▶ [Exercise input]:

☆ ☆ ☆ ☆ ☆ ☆ ☆

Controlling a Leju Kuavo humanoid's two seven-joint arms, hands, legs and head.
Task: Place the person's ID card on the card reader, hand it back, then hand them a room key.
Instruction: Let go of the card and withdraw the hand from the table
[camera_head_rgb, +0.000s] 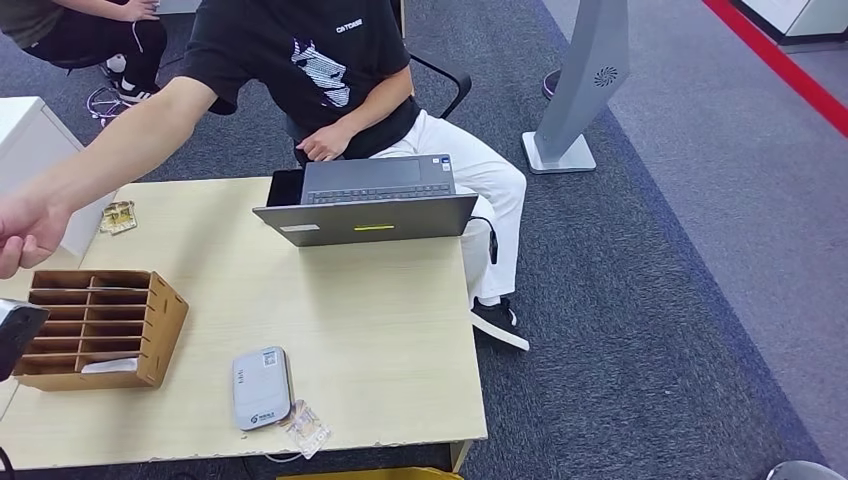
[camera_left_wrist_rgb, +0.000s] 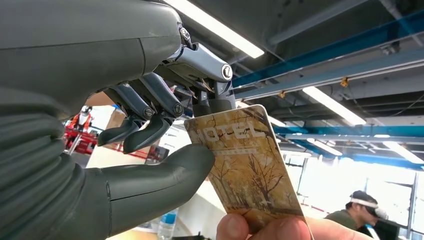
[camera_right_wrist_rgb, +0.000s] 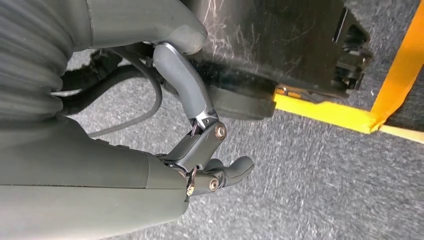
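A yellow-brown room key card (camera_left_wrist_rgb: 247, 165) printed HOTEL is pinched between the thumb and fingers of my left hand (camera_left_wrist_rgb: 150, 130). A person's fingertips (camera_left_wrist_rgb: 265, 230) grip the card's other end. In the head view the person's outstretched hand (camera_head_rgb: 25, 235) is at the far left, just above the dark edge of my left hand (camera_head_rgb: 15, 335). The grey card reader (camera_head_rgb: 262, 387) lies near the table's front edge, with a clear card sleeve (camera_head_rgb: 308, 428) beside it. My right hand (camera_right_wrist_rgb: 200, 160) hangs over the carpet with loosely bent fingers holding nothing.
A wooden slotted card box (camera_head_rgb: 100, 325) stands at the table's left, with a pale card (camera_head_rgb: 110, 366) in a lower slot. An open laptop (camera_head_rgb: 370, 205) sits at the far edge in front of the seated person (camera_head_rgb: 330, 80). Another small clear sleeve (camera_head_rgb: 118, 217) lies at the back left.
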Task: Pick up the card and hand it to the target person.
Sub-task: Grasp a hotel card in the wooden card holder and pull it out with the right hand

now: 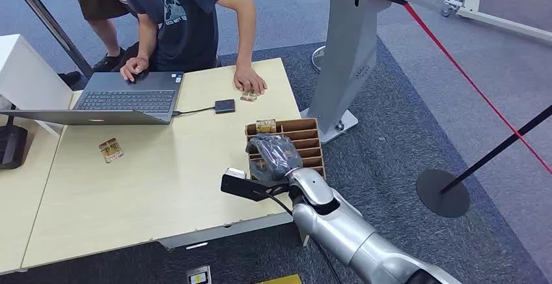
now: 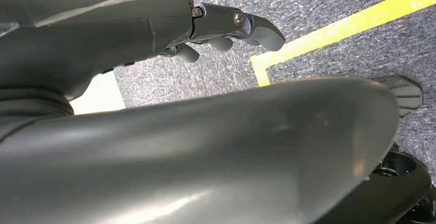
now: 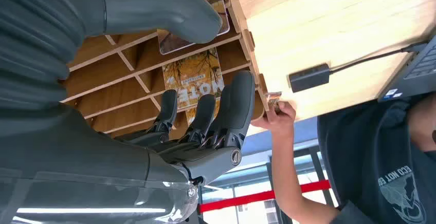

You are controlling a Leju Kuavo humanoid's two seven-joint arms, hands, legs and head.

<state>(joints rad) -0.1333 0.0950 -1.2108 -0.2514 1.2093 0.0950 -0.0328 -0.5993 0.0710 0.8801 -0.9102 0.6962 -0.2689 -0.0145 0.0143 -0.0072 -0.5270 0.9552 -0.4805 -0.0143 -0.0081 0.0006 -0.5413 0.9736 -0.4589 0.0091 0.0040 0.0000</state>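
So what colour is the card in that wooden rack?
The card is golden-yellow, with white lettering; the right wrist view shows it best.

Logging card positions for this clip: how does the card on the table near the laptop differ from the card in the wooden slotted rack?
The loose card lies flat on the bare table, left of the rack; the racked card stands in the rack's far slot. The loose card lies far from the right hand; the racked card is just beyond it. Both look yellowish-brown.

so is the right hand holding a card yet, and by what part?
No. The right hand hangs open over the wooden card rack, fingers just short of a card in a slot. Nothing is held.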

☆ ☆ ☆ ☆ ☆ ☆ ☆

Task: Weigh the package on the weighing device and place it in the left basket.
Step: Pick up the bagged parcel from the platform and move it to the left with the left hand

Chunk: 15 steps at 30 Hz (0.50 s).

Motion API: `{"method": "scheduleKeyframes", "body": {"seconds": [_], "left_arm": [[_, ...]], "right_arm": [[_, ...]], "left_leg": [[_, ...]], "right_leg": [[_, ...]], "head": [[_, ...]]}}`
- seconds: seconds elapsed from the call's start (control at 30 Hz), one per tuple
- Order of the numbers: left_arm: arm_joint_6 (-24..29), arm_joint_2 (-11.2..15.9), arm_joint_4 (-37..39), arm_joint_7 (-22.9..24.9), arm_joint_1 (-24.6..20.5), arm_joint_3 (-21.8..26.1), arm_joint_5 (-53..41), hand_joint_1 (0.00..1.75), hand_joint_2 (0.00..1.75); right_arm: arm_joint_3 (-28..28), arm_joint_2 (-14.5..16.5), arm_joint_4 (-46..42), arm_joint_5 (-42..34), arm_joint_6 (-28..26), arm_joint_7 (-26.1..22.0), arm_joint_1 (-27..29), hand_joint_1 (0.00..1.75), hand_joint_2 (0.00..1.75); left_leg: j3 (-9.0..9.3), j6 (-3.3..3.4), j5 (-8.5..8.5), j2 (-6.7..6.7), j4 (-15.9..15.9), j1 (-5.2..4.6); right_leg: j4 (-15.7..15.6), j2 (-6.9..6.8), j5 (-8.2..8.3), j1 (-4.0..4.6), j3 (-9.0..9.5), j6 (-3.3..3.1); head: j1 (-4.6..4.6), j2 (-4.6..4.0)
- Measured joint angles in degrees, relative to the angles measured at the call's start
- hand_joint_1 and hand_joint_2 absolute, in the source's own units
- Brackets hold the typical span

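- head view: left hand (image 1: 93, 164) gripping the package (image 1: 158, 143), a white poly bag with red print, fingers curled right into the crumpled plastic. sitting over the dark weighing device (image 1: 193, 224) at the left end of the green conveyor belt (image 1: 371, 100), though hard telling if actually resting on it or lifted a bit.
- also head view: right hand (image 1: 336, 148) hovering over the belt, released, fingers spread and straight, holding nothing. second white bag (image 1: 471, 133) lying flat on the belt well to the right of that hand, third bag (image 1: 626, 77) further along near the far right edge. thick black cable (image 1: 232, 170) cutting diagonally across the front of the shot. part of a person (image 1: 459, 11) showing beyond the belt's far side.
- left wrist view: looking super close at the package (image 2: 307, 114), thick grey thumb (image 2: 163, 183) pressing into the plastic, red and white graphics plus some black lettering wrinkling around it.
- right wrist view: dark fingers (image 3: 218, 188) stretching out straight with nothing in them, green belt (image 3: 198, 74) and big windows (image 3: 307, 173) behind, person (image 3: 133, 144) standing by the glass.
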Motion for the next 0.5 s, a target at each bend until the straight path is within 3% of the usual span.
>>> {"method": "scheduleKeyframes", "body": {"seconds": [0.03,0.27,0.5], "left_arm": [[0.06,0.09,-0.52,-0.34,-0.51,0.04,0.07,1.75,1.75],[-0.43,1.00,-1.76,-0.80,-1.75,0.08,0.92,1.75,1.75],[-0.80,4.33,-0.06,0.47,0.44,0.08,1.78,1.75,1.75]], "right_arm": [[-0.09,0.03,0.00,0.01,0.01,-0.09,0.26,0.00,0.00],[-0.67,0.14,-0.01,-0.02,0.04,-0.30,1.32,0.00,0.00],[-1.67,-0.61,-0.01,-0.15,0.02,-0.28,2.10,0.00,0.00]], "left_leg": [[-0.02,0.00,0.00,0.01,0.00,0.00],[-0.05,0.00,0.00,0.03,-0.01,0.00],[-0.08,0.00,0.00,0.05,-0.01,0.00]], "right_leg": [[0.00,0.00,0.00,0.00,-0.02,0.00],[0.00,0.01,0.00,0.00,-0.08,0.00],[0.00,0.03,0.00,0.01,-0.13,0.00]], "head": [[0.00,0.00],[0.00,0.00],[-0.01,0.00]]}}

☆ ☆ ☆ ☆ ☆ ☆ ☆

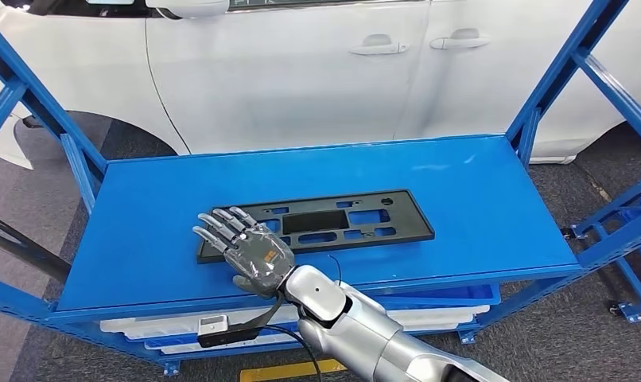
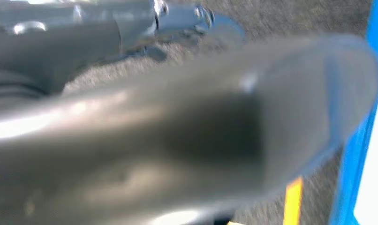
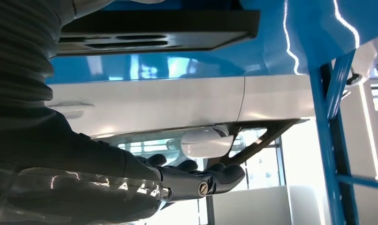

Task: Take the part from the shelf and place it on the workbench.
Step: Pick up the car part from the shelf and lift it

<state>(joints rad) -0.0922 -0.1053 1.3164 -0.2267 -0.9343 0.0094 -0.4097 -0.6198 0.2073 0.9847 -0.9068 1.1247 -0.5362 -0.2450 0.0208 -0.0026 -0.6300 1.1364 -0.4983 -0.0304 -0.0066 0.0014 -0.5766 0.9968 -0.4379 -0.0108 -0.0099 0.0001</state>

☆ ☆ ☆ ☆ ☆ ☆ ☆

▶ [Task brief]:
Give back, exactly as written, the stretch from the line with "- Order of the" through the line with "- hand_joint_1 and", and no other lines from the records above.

▶ [Solution to this problem]:
- Order of the numbers: left_arm: arm_joint_6 (-24..29), arm_joint_2 (-11.2..15.9), arm_joint_4 (-37..39), arm_joint_7 (-22.9..24.9), arm_joint_1 (-24.6..20.5), arm_joint_3 (-21.8..26.1), arm_joint_5 (-53..41), hand_joint_1 (0.00..1.75), hand_joint_2 (0.00..1.75); right_arm: arm_joint_3 (-28..28), arm_joint_2 (-14.5..16.5), arm_joint_4 (-46..42), arm_joint_5 (-42..34), arm_joint_6 (-28..26), arm_joint_7 (-26.1..22.0), arm_joint_1 (-27..29), hand_joint_1 (0.00..1.75), hand_joint_2 (0.00..1.75); left_leg: j3 (-9.0..9.3), j6 (-3.3..3.4), j5 (-8.5..8.5), j2 (-6.7..6.7), j4 (-15.9..15.9), j1 (-5.2..4.6); right_leg: j4 (-15.7..15.6), j2 (-6.9..6.8), j5 (-8.2..8.3), j1 (-4.0..4.6), j3 (-9.0..9.5), j6 (-3.3..3.1); head: j1 (-4.6..4.6), j2 (-4.6..4.0)
- Measured joint angles in degrees, relative to the angles measured at the call's start
- hand_joint_1 and hand_joint_2 absolute, in the source's own units

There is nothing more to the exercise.